“Lamentamos que se façam acusações contra as nossas Forças e Corpos de Segurança do Estado sem provas, com base em testemunhos de uma parte sem contraditório”, afirmou o Ministério da Administração Interna espanhol, num comunicado.

Para o Governo espanhol, as acusações da organização não-governamental (ONG) são “falsárias” e de “extrema gravidade”.

O ministério manifesta “a mais firme repulsa” face às acusações da Amnistia Internacional (AI) e reitera “total apoio aos agentes da Guarda Civil” que em 24 de junho protegeram as fronteiras espanholas “perante um ataque violento”.

“Valorizamos o trabalho da Amnistia Internacional, mas não podemos concordar com a sua análise desta tragédia, que todos lamentamos, mas na qual a Guarda Civil não teve qualquer incidência”, lê-se no mesmo comunicado.

A Amnistia Internacional, uma organização de defesa dos Direitos Humanos, disse hoje que Espanha e Marrocos cometeram dos “crimes mais graves” do direito internacional, como tortura, em Melilla, em 24 de junho.

A AI divulgou hoje em Madrid as conclusões de uma nova investigação sobre os acontecimentos em Melilla, em junho, e concluiu que morreram 37 pessoas naquele dia e 77 estão desaparecidas, todas subsarianas que tentavam cruzar a fronteira, desde Marrocos, para a cidade espanhola.

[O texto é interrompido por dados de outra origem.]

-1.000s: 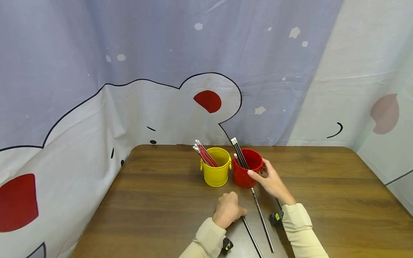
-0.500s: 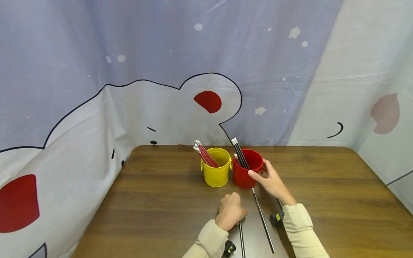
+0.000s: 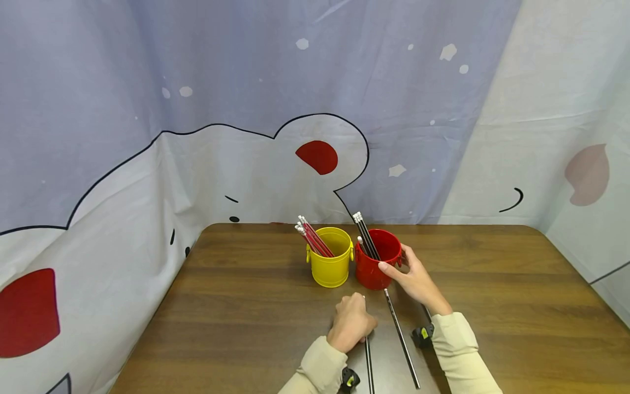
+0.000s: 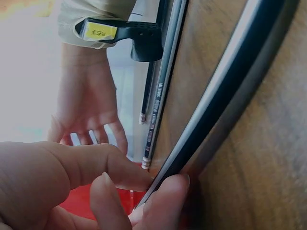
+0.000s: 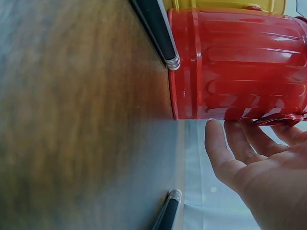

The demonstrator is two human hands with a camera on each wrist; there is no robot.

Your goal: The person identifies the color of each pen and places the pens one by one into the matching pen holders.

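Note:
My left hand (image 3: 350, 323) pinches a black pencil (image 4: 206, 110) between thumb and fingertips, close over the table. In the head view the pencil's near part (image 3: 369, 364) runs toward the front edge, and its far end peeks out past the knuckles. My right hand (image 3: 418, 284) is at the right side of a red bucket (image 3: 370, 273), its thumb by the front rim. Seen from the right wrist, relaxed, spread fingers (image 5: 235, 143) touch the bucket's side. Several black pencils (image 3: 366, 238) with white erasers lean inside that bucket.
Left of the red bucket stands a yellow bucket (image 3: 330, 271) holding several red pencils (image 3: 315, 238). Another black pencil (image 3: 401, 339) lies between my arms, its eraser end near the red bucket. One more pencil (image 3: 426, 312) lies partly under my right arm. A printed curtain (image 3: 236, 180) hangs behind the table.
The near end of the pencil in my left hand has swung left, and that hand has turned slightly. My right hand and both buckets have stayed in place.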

As autoridades marroquinas reconhecem a morte de 23 pessoas naquele dia e Espanha assegura que não houve mortes no lado espanhol.

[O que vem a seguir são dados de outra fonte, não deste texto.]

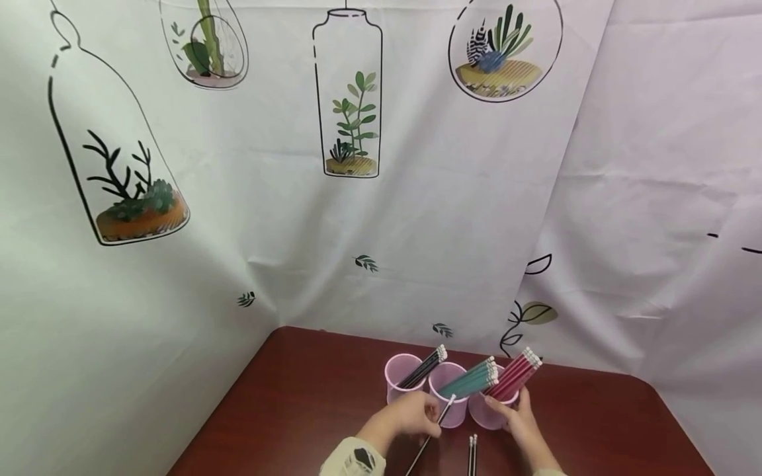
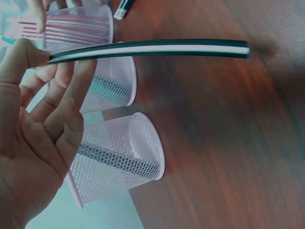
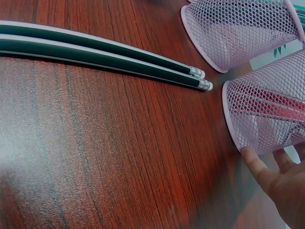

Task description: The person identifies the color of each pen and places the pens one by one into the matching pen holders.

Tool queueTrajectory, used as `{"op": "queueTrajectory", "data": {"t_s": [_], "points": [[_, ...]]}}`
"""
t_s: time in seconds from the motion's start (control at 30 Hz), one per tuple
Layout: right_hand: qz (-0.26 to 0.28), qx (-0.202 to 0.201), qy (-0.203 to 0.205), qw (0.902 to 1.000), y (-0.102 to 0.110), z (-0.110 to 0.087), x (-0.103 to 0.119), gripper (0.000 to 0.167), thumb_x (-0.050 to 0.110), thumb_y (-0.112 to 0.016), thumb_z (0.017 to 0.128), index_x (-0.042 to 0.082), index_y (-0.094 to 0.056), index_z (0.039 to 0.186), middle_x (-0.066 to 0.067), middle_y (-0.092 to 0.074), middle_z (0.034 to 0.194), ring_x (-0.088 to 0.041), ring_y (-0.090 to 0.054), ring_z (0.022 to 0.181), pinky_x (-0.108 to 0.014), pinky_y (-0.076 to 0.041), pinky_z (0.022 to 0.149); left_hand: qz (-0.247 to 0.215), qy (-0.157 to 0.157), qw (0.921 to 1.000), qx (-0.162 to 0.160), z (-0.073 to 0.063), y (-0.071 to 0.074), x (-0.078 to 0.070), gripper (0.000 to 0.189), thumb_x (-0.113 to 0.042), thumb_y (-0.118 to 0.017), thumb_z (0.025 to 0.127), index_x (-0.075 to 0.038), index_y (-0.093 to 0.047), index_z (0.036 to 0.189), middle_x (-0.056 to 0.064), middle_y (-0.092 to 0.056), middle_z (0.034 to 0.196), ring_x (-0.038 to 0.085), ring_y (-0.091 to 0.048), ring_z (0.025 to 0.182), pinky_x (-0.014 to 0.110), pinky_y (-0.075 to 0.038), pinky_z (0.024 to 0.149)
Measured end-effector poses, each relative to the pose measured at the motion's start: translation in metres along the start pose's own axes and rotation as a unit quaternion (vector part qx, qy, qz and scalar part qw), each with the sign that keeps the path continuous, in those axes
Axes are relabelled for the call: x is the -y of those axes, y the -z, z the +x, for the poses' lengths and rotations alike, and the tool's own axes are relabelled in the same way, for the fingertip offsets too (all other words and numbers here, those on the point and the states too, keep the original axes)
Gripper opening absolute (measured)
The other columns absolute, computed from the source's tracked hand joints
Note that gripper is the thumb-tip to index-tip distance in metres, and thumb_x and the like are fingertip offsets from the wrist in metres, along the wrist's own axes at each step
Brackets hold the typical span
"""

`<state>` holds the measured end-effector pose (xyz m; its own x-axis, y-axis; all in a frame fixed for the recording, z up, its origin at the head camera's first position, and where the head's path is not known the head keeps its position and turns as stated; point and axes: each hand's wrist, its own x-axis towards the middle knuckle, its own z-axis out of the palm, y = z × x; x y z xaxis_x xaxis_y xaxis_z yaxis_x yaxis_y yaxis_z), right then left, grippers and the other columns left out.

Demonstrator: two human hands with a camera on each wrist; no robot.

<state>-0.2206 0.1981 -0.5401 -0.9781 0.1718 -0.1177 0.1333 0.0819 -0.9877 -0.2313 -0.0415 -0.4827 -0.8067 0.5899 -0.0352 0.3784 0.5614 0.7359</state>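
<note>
My left hand point(image 1: 411, 415) pinches a black pencil point(image 2: 190, 48) with a white stripe between thumb and fingertips. The pencil slants in front of the middle pink mesh cup point(image 1: 456, 416), its white eraser end uppermost. That cup holds teal pencils point(image 1: 470, 383). On the right, my right hand point(image 1: 525, 426) holds the side of another pink mesh cup point(image 1: 485, 416), thumb across its front. Red-pink pencils point(image 1: 513, 378) lean out of it. Black pencils point(image 1: 419, 373) stand in the left pink mesh cup point(image 1: 393, 395), beside my left hand.
Two more black pencils point(image 3: 143, 70) lie side by side on the dark red wooden table point(image 1: 297, 390), eraser ends towards the cups. Behind the table hangs a pale cloth point(image 1: 417, 231) printed with plants in jars.
</note>
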Motion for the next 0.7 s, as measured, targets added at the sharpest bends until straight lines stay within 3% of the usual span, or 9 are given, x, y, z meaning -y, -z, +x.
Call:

Segundo a secretária-geral da AI, Agnès Callamard, estão em causa “mortes massivas e arbitrárias, desaparecimentos forçados, atos de tortura, discriminação e racismo, devoluções sumárias [de centenas de pessoas por parte de Espanha a Marrocos]”.

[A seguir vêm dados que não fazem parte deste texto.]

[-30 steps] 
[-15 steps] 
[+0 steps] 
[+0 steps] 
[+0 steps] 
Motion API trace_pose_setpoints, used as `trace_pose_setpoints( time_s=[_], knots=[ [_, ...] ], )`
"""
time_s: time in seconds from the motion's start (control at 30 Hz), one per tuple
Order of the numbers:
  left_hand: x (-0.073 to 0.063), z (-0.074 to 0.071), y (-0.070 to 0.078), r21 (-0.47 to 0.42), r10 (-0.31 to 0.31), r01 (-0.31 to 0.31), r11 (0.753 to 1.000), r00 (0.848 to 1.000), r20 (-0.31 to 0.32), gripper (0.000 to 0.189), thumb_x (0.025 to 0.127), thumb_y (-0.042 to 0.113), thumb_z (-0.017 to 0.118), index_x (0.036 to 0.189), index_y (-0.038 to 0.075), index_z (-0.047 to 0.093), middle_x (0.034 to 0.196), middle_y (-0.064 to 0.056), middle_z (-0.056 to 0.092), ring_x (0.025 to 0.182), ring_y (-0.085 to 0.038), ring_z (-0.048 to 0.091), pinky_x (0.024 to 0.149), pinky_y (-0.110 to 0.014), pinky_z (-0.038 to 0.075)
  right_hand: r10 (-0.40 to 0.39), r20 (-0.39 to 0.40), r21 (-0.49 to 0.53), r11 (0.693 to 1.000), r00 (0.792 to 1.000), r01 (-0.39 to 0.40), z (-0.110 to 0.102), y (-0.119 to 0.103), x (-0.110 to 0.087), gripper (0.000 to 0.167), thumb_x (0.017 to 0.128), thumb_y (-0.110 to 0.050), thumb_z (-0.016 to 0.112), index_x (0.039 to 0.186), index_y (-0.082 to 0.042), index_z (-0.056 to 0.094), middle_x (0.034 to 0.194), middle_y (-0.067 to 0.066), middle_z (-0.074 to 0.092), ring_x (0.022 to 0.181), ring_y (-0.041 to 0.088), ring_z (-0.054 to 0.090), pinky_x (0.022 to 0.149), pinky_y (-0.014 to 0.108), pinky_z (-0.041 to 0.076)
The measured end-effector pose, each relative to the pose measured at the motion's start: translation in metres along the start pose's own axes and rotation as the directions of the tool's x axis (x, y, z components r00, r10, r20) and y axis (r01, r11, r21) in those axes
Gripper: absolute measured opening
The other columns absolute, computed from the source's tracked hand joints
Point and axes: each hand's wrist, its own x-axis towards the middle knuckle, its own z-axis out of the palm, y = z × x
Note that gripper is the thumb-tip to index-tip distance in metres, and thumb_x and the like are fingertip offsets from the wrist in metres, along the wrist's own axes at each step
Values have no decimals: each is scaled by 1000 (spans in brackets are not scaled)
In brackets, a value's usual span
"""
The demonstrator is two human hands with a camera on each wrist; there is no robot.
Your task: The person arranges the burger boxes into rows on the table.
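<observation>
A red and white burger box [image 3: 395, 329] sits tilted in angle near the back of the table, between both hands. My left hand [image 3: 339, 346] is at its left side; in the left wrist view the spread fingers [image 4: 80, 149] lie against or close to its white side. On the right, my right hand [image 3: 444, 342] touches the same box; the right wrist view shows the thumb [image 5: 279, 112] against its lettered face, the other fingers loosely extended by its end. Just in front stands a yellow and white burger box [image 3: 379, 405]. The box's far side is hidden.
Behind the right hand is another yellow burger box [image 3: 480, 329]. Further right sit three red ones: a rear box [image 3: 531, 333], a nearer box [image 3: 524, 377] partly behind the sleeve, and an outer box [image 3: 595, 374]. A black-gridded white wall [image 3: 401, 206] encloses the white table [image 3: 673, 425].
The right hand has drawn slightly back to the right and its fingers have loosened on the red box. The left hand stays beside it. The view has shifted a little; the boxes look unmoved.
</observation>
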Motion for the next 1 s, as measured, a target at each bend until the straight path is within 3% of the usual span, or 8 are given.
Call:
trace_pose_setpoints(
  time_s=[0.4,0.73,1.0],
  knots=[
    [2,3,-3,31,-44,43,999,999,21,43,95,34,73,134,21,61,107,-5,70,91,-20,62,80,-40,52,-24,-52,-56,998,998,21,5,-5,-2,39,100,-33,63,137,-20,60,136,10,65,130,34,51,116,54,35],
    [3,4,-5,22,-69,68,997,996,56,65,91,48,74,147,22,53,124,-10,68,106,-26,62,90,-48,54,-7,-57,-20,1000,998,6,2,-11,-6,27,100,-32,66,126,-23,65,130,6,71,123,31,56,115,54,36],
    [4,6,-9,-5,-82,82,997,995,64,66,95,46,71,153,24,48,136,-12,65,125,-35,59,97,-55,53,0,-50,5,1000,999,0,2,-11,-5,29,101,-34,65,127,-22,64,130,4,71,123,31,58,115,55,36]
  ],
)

“Tudo isso em solo espanhol”, acrescentou, numa conferência de imprensa em Madrid.

Segundo Agnès Callamard, a AI “documentou e suspeita” de que as 37 mortes resultaram do uso de “força excessiva” pelas polícias dos dois países.

“A força usada pela polícia espanhola e marroquina não foi nem necessária nem proporcional”, afirmou Agnès Callamard, rejeitando aquilo que tem dito repetidamente o ministro da Administração Interna de Espanha, Fernando Grande-Marlaska.

Agnès Callamard sublinhou que a força descrita no relatório da AI enquadra-se no que pode ser considerado tortura pelo direito internacional, “por causa da gravidade, da forma como foi exercida, por causa das consequências”, dizendo que foram usadas armas como pedras, balas de borracha ou gás lacrimogéneo sobre pessoas encurraladas num espaço fechado, que não representavam perigo, e que depois os migrantes foram agredidos com violência pelas duas polícias, quando estavam totalmente controlados, sob custódia policial, desmaiados ou feridos.

“Estamos a falar de crimes extraordinariamente sérios na lei internacional”, sublinhou a secretária-geral da AI.

A ONG pediu hoje uma investigação independente e séria sobre o que aconteceu em Melilla em 24 de junho e lembrou que nem o Governo de Espanha nem o de Marrocos tomaram a iniciativa de abrir um inquérito para apurar o que aconteceu e as responsabilidades.

Pelo contrário, para a AI, tem havido uma “tentativa de encobrimento”, incluindo por parte de Espanha, que tem resistido a colaborar com inquéritos e pedidos de esclarecimentos de entidades como o Ministério Público, a Provedoria de Justiça, organizações das Nações Unidas, o Conselho da Europa, diversas ONG ou o Parlamento Europeu.

O diretor da Amnistia Internacional Espanha, Esteban Beltrán, afirmou também hoje que o ministro Grande-Marlaska tem inclusivamente dado informações “falsas, incorretas ou incertas” sobre o que aconteceu em Melilla.

“Houve crimes que são dos mais graves que se podem documentar no direito internacional”, sublinhou.

Agnès Callamard insistiu ainda na “responsabilidade direta de Espanha” em tudo o que aconteceu, mesmo no lado marroquino, e condenou a “externalização” do controlo das fronteiras, recorrendo a Estados terceiros para “fazerem o trabalho sujo”.

As cidades de Ceuta e Melilla são dois enclaves espanhóis no norte de África, rodeadas por mar e território marroquino, sendo também as únicas fronteiras terrestres da União Europeia no continente africano.